---
title: "High-dimensional logistic regression"
subtitle: "$n = 200$, $p = 1000$, ten truly active predictors with correlated design"
---
::: {.callout-note appearance="minimal"}
R code is executed; outputs below are real. Click the **Python** tab for the equivalent script.
:::
The previous demo was the gentle case: thirty predictors, the truth was easy to recover.

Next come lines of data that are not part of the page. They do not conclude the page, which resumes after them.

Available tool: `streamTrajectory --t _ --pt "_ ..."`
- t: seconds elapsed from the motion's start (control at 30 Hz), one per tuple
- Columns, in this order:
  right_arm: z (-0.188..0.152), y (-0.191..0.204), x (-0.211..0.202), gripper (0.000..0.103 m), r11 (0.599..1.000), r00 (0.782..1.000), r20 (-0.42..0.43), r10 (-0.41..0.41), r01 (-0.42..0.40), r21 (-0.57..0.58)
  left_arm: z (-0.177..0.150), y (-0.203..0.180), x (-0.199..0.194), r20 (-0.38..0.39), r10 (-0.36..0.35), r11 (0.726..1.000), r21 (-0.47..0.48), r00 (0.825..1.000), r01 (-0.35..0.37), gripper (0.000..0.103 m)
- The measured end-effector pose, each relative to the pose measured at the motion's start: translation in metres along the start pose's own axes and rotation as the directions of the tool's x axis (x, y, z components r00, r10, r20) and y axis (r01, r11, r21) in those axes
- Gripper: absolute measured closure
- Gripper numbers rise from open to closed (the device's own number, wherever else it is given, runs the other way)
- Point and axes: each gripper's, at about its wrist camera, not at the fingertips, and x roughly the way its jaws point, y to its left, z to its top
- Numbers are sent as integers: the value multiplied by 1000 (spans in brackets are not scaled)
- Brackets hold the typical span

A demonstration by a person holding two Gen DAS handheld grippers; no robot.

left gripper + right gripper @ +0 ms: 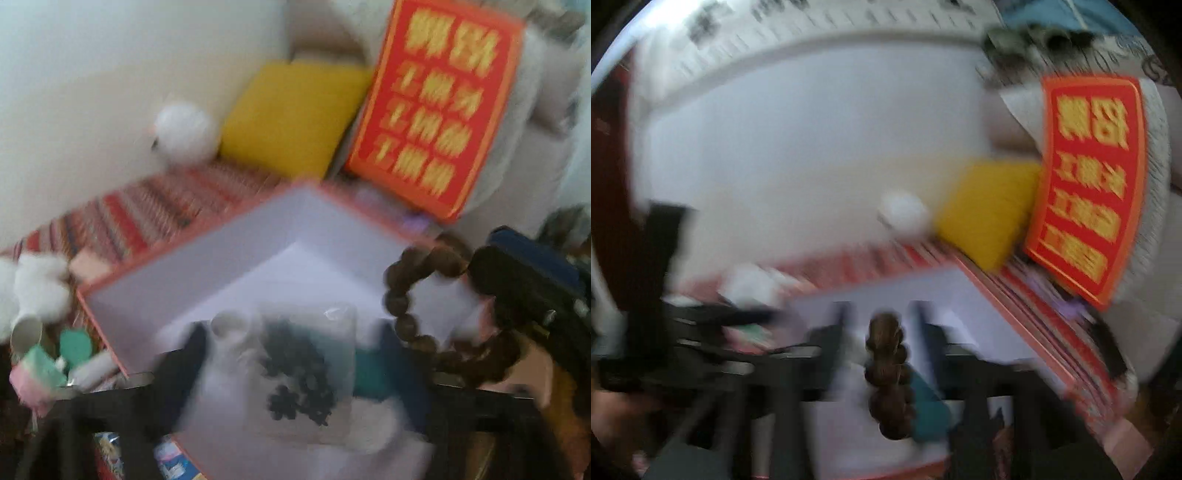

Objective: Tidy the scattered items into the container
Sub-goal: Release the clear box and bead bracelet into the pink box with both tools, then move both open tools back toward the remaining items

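Over the still-bare white box [207, 273], your left gripper [295, 354] clamps a clear bag of dark beads [299, 373], your right gripper [882, 332] pinches the brown bead bracelet [888, 373]; loose clutter [48, 354] remains outside.

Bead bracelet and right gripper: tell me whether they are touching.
Touching. The right wrist view shows the brown bead bracelet pinched edge-on in the right gripper, hanging between its jaws over the box. Blur hides the exact contact.

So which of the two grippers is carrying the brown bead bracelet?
The right gripper: the brown bead bracelet hangs between its fingers above the white box. The left gripper holds a clear packet of dark pieces instead.
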Motion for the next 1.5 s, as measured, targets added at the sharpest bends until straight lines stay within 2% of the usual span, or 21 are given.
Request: streamTrajectory --t 0.03,0.07,0.1,0.33,0.6,0.73,0.83,1.0,1.07,1.1,1.23,1.3,1.37,1.5 --pt "-4 -4 8 16 998 997 -28 -69 69 2 -5 1 9 -23 37 999 3 999 -37 16" --pt "-7 -7 13 9 994 993 -44 -106 106 -1 -9 3 14 -35 45 999 2 998 -45 14" --pt "-8 -10 17 10 992 990 -56 -129 129 -5 -15 6 18 -48 41 999 -9 998 -41 13" --pt "-9 4 21 10 996 993 -68 -94 93 -19 -31 24 10 -54 25 996 -85 998 -29 11" --pt "6 86 16 9 997 1000 -21 2 -3 -82 -41 60 -47 9 105 985 -136 994 -103 11" --pt "10 140 13 9 988 996 -11 88 -89 -123 -65 99 -84 26 179 964 -204 984 -170 7" --pt "7 186 15 9 969 981 -28 190 -192 -158 -88 134 -105 11 231 940 -262 973 -220 7" --pt "-9 263 36 10 914 937 -117 329 -347 -208 -149 202 -130 -68 325 879 -347 943 -327 7" --pt "-18 288 49 10 889 908 -172 382 -411 -199 -174 224 -131 -97 337 867 -357 937 -349 7" --pt "-24 302 59 10 874 887 -214 409 -448 -188 -186 236 -132 -112 343 861 -361 933 -359 7" --pt "-44 346 93 12 834 830 -333 447 -521 -182 -231 286 -124 -185 363 830 -382 913 -407 7" --pt "-56 369 111 18 808 799 -382 464 -559 -188 -243 312 -114 -212 343 817 -415 915 -402 7" --pt "-70 393 127 23 776 764 -435 477 -598 -201 -248 327 -105 -216 320 816 -432 922 -384 7" --pt "-92 425 150 32 707 730 -499 467 -647 -285 -248 346 -85 -229 305 839 -395 924 -375 7"
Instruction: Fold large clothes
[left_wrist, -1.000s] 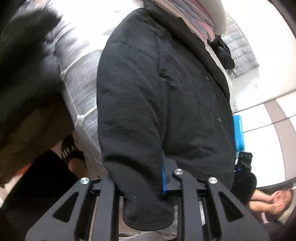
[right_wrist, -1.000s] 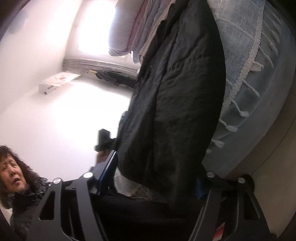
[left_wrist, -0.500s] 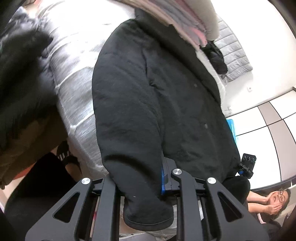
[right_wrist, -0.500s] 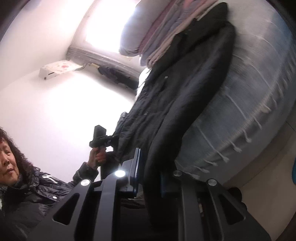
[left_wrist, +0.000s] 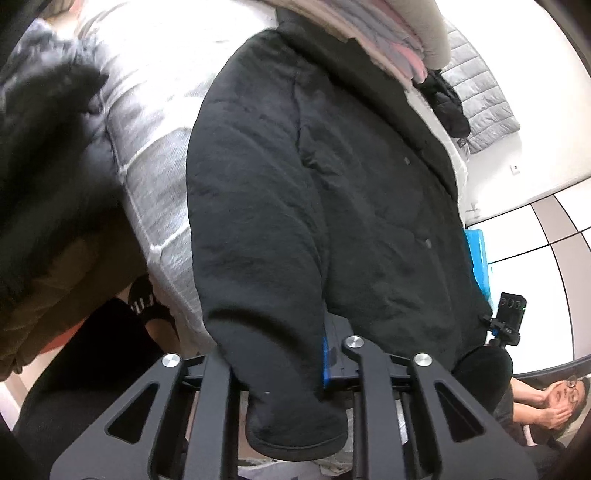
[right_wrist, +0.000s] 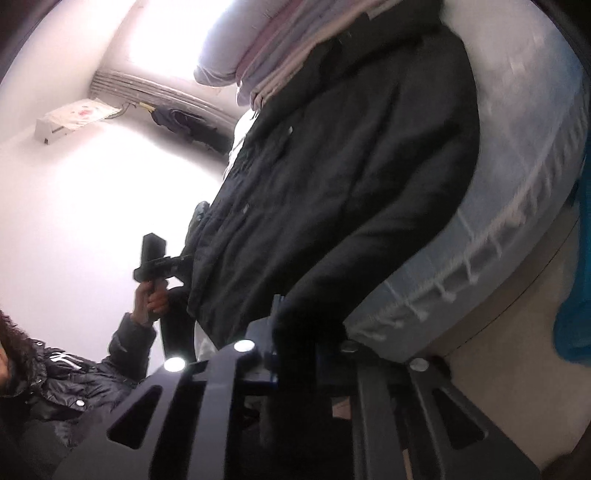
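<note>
A: Where is the black coat (left_wrist: 332, 192) kept?

B: It is spread out on the bed (left_wrist: 155, 155), ahead of both sets of jaws. One sleeve cuff (left_wrist: 291, 424) is pinched between the jaws of the left gripper (left_wrist: 288, 373). The other cuff (right_wrist: 306, 332) is pinched by the right gripper (right_wrist: 306, 354), whose jaws have just been closed on it.

A: How is it thought to handle?

B: It looks thick, soft and floppy, and probably a bit heavy. The cuffs seem good places to be held.

A: And the room?

B: The bed is covered by a pale fringed blanket (right_wrist: 517, 192). Folded bedding (left_wrist: 376, 33) is stacked past the collar, far from the jaws. White walls are seen around.
</note>
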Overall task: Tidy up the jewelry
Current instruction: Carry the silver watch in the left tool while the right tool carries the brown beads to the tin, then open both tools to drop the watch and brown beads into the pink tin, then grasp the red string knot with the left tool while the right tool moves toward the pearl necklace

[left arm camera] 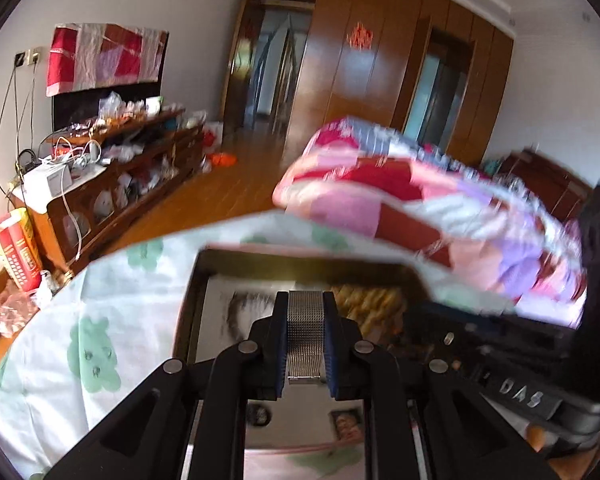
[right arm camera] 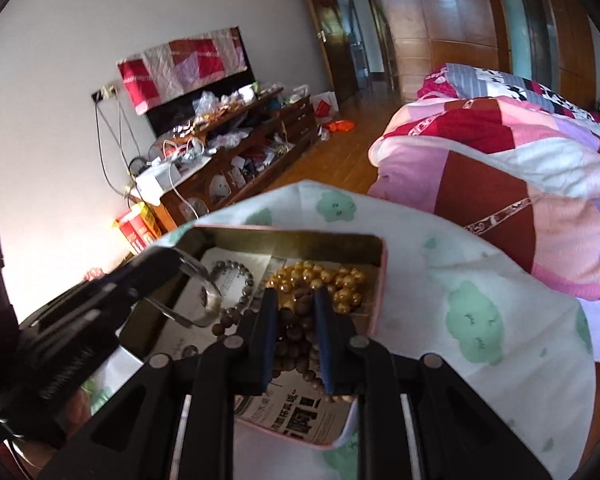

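An open pink-rimmed tin [right arm camera: 381, 280] lined with newspaper lies on a white cloth with green clouds. Inside it are gold beads [right arm camera: 320, 276] and a grey bead bracelet [right arm camera: 240, 280]. My right gripper [right arm camera: 294, 296] is shut on a string of brown wooden beads [right arm camera: 296, 332], low over the tin's near half. My left gripper [left arm camera: 305, 300] is shut on a silver mesh band [left arm camera: 305, 336] held upright between its blue pads. In the right wrist view the left gripper [right arm camera: 156, 280] reaches in from the left, and the band [right arm camera: 210, 296] loops over the tin's left side.
The clouded cloth [right arm camera: 460, 300] covers the surface under the tin. A bulky patchwork quilt [right arm camera: 500, 160] lies just beyond it on the right. A cluttered wooden cabinet [right arm camera: 240, 160] stands along the left wall, and wooden wardrobes [left arm camera: 360, 60] fill the back.
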### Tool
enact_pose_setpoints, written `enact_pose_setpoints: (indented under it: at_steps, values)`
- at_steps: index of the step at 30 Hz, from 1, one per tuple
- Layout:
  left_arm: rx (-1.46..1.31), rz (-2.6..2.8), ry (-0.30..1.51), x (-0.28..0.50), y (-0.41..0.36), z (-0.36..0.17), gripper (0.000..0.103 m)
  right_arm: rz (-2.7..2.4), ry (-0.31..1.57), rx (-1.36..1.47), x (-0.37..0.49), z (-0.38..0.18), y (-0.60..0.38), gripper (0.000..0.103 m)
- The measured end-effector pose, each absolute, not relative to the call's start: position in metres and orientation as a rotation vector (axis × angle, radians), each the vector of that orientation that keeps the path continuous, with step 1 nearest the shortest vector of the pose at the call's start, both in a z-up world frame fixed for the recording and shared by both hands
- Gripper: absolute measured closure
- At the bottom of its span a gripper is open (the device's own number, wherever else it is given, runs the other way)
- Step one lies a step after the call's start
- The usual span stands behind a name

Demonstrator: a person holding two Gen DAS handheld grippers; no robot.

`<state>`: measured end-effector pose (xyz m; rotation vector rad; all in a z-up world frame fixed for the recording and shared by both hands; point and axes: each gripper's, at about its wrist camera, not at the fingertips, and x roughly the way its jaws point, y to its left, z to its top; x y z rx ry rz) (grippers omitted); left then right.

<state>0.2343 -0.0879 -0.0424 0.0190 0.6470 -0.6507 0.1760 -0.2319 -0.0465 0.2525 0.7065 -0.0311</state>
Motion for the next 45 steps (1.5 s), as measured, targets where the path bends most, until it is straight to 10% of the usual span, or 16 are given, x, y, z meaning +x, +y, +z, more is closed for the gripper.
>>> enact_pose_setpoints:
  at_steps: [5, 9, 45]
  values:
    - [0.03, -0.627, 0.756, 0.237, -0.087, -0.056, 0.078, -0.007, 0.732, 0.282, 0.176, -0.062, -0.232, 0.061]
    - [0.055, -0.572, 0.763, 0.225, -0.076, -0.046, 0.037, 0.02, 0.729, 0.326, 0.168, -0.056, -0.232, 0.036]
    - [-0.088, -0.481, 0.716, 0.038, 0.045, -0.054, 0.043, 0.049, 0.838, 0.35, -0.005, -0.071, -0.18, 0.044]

This one moves to the regime that motivated COMBSS in the first place — **$p$ much larger than $n$, with correlated predictors and a logistic response**. Best-subset enumeration is out of the question; even MIO becomes painful here.
## The setup
We follow the simulation design used in the paper (Mathur, Liquet, Muller, Moka 2026):
- $n = 200$ observations, split 150 training + 50 validation
- $p = 1000$ predictors
- Design matrix $X$: rows i.i.d. multivariate normal with **AR(1) covariance** $\Sigma_{ij} = 0.5^{|i - j|}$ (so neighbouring predictors are strongly correlated)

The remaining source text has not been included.